There were many regulations to follow in order to get approval.

Cal Poly President Jeffrey Armstrong’s chief of staff Matthew Roberts said students were not allowed to attend the wine tasting event, only booster club members. Webb also said that, technically, membership for booster clubs is open to all. However, the cost varies based on the benefits an individual wants to receive. If a student wanted to be a booster member, they technically could. Other Cal Poly sports such as football, baseball and basketball all follow the same rules when it comes to serving alcohol.

Even though alcohol has been present at sporting events for a long time, other areas on campus are starting to serve alcohol as well.

These areas must undergo the same process that sporting events do.

“The PAC sometimes serves alcohol at specific events, but again, these events must be passed by the president,” Roberts said.

Sports and entertainment facilities on campus have always been allowed to have alcohol with the president’s approval, Roberts said; however, there are some new areas on campus that have recently changed their alcohol policies.

Welcome to the alcohol family

There are several places on campus that serve alcohol students don’t generally know about.

The first is in Poly Canyon Village (PCV).

Executive director of university housing Preston Allen said the Cal Poly Housing office tries to offer the most diverse housing possible by keeping up with new trends and age groups.

He said when PCV was opened it was a “whole new ball game.” PCV houses everyone from freshmen to 30 and 40-year-olds.

“With such a wide range in age groups, we have to expand our offerings,” Allen said. “There are 27 apartments, out of 614, where all students are over 21 years old.”

In order to adapt to the older students’ needs, the housing office decided upon regulations for PCV.

“If all of the students in a specific apartment are 21 or older, they can choose to sit down with their coordinator of student development as a collective and discuss alcohol policies and safety,” Allen said.  “They talk about outcomes, alcohol abuse, effective communication, clear behavior guidelines and choices and consequences if rules are violated.”
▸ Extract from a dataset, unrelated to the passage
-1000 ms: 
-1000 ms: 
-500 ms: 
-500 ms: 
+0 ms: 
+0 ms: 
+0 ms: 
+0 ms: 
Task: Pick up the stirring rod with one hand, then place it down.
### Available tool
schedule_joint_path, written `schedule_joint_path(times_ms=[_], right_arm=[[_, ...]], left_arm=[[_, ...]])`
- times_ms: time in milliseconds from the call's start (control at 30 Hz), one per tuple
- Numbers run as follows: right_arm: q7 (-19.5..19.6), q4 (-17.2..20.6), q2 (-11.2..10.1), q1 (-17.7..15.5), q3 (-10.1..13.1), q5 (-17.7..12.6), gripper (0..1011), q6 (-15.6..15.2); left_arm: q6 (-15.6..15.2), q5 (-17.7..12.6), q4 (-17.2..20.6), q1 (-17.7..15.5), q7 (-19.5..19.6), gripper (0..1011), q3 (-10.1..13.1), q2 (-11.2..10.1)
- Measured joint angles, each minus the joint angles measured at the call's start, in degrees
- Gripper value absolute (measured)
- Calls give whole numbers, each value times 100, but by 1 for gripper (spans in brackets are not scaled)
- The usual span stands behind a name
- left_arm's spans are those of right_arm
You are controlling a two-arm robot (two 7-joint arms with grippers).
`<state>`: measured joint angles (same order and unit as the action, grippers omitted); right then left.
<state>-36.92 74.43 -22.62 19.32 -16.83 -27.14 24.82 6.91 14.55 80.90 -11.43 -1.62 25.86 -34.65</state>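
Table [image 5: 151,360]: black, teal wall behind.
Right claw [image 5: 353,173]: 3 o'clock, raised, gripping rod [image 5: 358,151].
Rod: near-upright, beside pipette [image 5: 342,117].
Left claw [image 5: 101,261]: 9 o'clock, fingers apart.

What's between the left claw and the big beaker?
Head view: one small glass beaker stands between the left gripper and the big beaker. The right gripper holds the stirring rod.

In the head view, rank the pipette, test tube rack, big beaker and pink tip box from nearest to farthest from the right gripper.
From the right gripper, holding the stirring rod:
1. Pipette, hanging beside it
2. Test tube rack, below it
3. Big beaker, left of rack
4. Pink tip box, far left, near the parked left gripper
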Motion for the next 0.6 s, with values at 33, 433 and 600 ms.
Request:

Aside from the normal alcohol regultions, in PCV students are not allowed to consume alcohol from any common source.

“This includes having a ‘kegger’ or a bowl of alcoholic punch,” Allen said.

Allen also said there have not been many alcohol related problems in PCV, which is why they continue to allow the special alcohol policies to exist.
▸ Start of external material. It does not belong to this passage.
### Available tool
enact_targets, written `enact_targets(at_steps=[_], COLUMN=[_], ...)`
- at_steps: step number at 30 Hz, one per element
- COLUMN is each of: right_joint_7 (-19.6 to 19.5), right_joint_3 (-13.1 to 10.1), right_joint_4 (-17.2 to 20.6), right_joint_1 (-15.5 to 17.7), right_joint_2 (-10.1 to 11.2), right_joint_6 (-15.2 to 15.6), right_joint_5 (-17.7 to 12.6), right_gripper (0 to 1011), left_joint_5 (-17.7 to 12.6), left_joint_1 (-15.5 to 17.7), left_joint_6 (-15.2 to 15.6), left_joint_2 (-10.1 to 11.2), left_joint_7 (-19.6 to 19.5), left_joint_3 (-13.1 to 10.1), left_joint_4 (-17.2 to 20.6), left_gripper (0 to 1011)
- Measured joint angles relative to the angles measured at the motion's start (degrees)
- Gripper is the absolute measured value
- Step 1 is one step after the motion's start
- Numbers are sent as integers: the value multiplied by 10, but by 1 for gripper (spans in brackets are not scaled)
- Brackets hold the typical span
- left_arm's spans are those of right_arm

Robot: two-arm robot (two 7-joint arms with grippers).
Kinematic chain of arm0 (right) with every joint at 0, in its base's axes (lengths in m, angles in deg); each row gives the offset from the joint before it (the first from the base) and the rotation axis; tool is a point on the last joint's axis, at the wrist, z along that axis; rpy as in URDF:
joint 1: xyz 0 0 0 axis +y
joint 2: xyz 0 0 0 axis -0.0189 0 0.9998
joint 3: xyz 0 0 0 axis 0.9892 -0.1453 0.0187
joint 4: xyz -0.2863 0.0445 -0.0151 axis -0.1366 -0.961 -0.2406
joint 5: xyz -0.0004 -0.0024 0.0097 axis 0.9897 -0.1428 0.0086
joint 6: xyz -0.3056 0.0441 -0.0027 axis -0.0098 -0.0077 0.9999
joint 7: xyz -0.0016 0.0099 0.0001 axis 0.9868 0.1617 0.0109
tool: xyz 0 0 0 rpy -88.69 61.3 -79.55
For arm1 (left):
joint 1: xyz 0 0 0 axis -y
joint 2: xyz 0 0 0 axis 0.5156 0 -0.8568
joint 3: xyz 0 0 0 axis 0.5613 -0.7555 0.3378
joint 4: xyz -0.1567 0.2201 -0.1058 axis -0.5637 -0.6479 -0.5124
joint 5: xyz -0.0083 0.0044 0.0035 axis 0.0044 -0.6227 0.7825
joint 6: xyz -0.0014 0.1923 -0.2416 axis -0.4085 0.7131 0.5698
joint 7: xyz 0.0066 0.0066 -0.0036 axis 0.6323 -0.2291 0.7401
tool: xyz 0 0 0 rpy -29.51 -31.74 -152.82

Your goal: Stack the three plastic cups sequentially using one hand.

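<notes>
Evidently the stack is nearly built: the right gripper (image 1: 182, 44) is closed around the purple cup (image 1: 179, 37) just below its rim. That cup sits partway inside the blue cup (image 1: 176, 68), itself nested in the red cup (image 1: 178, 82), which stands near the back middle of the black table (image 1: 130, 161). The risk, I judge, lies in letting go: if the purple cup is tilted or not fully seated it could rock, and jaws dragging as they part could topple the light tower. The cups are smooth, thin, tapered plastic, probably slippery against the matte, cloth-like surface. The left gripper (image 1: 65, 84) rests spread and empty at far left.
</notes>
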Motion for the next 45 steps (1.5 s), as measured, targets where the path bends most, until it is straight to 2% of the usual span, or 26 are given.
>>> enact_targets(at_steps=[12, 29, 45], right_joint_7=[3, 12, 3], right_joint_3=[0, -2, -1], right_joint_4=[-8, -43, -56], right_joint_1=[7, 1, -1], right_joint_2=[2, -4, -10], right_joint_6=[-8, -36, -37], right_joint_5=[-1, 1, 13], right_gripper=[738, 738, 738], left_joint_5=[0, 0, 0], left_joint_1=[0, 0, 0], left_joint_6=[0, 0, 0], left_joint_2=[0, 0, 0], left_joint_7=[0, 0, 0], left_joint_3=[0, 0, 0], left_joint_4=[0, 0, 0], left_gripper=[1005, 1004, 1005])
PCV is not the only place on campus where students can enjoy an alcoholic beverage.

The presence of alcohol at Cal Poly’s Sage Restaurant is also relatively recent.
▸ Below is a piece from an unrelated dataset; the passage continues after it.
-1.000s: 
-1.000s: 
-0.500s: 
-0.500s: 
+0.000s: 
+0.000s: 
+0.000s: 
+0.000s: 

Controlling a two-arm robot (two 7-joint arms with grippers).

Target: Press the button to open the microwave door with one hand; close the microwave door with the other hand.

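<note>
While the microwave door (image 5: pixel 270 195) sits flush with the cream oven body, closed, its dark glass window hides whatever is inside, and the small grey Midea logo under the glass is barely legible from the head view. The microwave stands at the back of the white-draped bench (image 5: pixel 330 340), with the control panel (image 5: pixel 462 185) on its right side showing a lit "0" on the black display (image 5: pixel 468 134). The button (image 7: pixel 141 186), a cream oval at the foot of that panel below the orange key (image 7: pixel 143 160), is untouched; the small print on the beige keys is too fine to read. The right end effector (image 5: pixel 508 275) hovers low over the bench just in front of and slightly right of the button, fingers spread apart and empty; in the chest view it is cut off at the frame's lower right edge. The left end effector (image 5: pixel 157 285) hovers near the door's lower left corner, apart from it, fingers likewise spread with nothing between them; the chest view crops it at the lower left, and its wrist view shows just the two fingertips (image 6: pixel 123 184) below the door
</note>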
“Sage only serves alcohol at special events that are approved, just like everywhere else on campus,” Roberts said.

However, Campus Dining marketing and public relations manager Yukie Nishinaga contradicted Robert’s statement.

“Sage has a wine and beer menu available at dinner to absolutely anyone who is 21 or older, including students,” Nishinaga said.

Students’ reactions

With Cal Poly approving more situations where alcohol can be present, some students are starting to get frustrated with all of the pressures against drinking.

Some students are confused with the rules and regulations dealing with alcohol, and the approval process.

Cal Poly’s greek system is an example of a group of students affected by these policies.

Construction management senior Sean Jordan is the internal social chair for the Phi Kappa Psi fraternity.  Jordan was Phi Psi’s president last year and dealt with university pressures on the use of alcohol, hazing and partying.

“It obviously has something to do with the negative stigma toward greeks,” Jordan said. “Sports and PAC events make money for the school, so it seems that they are held to a different standard.”

Jordan said he doesn’t blame the university for rewarding organizations that benefit the university, especially since they see the greek system as a huge risk.

Despite student concerns, Roberts said Cal Poly is trying to assure students it is a still a dry campus.

“I attended Cal Poly in 1979, and the rules were the same then as they are now,” Roberts said. “Cal Poly is a dry campus, especially if you compare it to other schools such as, UC Davis.”